TIFF 2011: JEFF, WHO LIVES AT HOME Review


Jeff's life, it must be said, has not turned out the way he may have hoped. Thirty years old, a bit overweight, and unemployed, Jeff (Jason Segel) lives in his mother's basement where he spends his days smoking a bong and embracing a philosophy of live largely inspired by M Night Shyamalan's movie Signs, a philosophy in which even the most insignificant thing may actually be a sign from the universe. His mother calling him to buy some wood glue to fix a shutter upstairs? That's an inconvenience, not a sign. But the unknown caller demanding to speak to Kevin? Sign. Definitely. And so Jeff's trip to the store for glue somehow morphs into a shambling cross-town odyssey that will intersect with his brother's rapidly disintegrating marriage.

Despite the star power of Segel, Ed Helms and Susan Sarandon it is somewhat perplexing that the Duplass Brothers' Jeff, Who Lives At Home will be reaching theaters on the back of a major studio because this is a pure indie charmer, through and through. A quietly funny picture that could easily have descended into quirk in lesser hands, Jeff instead remains surprisingly grounded the core trio of actors lending a simple dignity and humanity to their characters no matter what circumstances they find themselves in. In the hands of Judd Apatow or one of his school Jeff, Who Lives At Home would have been a movie of extremes but in the hands of the Duplass Brothers it instead becomes a gentle portrait of three people struggling against their own isolation.

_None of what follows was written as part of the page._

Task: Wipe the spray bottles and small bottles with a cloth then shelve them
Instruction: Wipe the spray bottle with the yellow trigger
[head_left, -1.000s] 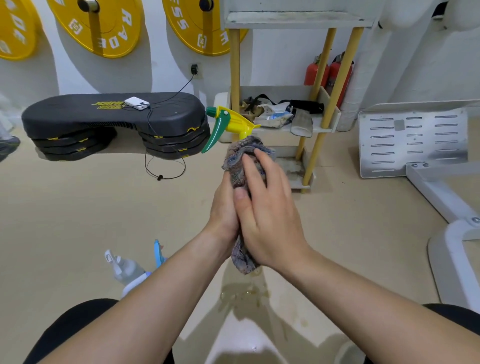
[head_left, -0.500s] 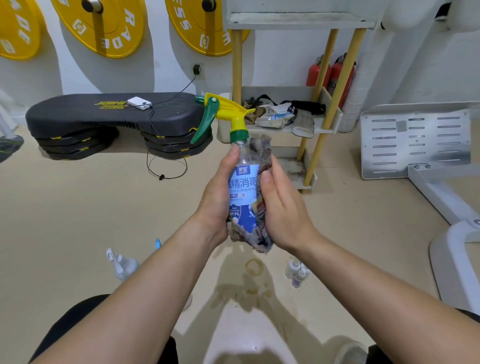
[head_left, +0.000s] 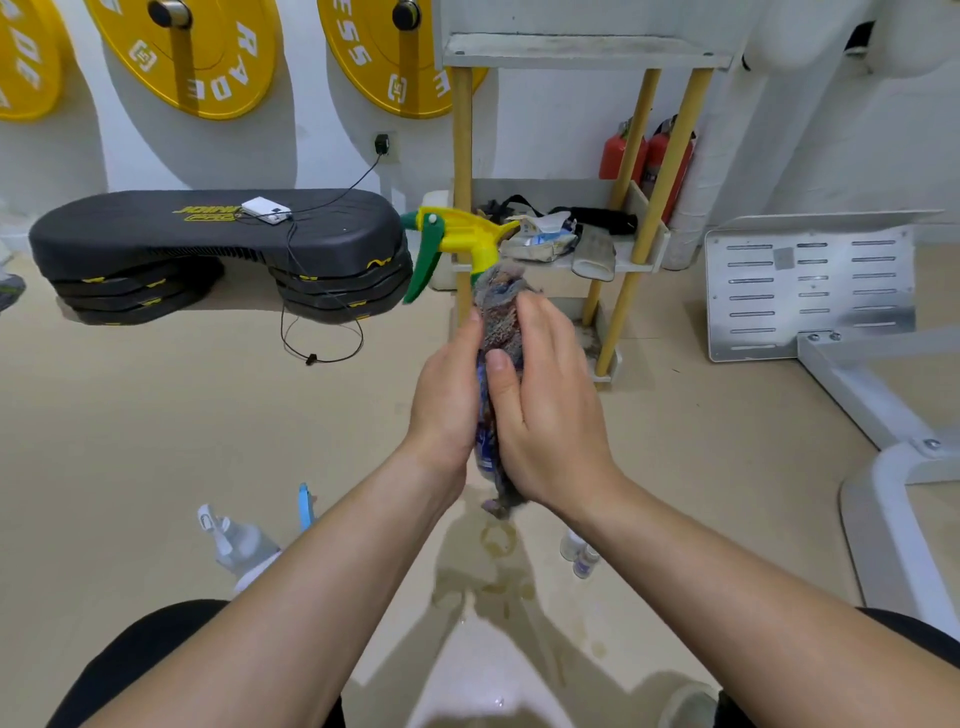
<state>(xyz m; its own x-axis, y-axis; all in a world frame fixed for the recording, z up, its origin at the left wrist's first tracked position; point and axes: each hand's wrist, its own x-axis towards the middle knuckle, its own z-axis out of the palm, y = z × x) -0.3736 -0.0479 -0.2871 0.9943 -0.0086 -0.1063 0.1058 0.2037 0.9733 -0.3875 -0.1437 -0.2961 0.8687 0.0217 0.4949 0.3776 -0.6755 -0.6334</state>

While Sarandon is her customary self - i.e. fantastic - as Jeff's mother and Ed Helms does a very solid job as Jeff's brother Pat it is Jason Segel that picks this movie up and carries it on his shoulders. He's got the most difficult task - to play a stoner who believes his destiny on this particular day lies with a stranger named Kevin without becoming a punchline to a bad joke - and he pulls it off effortlessly. Segel may never amount to a movie star - his body type pretty much guarantees that - but, by god, he's a fabulous actor. Segel gives Jeff unexpected layers, balancing the sweet naivete required to believe that the universe is sending him messages with the quiet despair that comes from having been wrong over and over and over again and knowing that he's a laughingstock to everyone.

Jeff, Who Lives At Home is the sort of film that is going to prove phenomenally difficult to market, one that isn't broadly funny enough to pitch as a mass market comedy but is too odd to put out there as a drama in any sense. I hope the marketers can crack it, though, because this is a film that very much deserves to be seen.